Traduire l’activité cérébrale spontanée d’un poisson-zèbre à l’autre

Traduire l’activité cérébrale spontanée d’un poisson-zèbre à l’autre

Même en l’absence de stimuli externes, le cerveau reste actif. Cette activité spontanée, essentielle au développement du système nerveux et au traitement des informations, est-elle propre à chaque individu ou repose-t-elle sur une organisation commune ? Dans le cadre d’une collaboration impliquant l’IPhT (CEA-CNRS), des chercheurs ont montré que des larves de poisson-zèbre partagent une organisation cérébrale similaire.

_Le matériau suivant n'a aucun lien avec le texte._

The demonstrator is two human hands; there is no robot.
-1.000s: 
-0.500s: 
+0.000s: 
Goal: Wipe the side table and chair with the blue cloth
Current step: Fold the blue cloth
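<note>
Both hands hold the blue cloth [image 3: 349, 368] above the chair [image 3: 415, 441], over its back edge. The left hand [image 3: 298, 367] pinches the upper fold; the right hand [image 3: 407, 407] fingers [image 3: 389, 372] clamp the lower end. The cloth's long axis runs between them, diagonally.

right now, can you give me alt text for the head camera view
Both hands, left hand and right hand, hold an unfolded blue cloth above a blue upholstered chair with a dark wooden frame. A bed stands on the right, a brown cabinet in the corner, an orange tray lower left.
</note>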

En combinant des enregistrements du cerveau entier à l’échelle de la cellule unique chez des larves de poisson-zèbre et des méthodes d’apprentissage statistique, nous montrons que les dynamiques spontanées partagent une structure commune entre animaux.

Des assemblées de neurones coactivés, organisées spatialement, réapparaissent chez différents individus et constituent des briques élémentaires de l’activité des populations neuronales. Cette représentation partagée permet une traduction fictive de l’activité d’un poisson dans l’espace neuronal d’un autre, tout en préservant une plausibilité spatiale et statistique.

Ces résultats suggèrent que les cerveaux organisent l’activité des populations neuronales selon des principes similaires afin de représenter des états internes. Nos travaux révèlent une organisation conservée dans le cerveau des vertébrés et établissent un cadre quantitatif pour comparer les dynamiques cérébrales entre individus et entre conditions.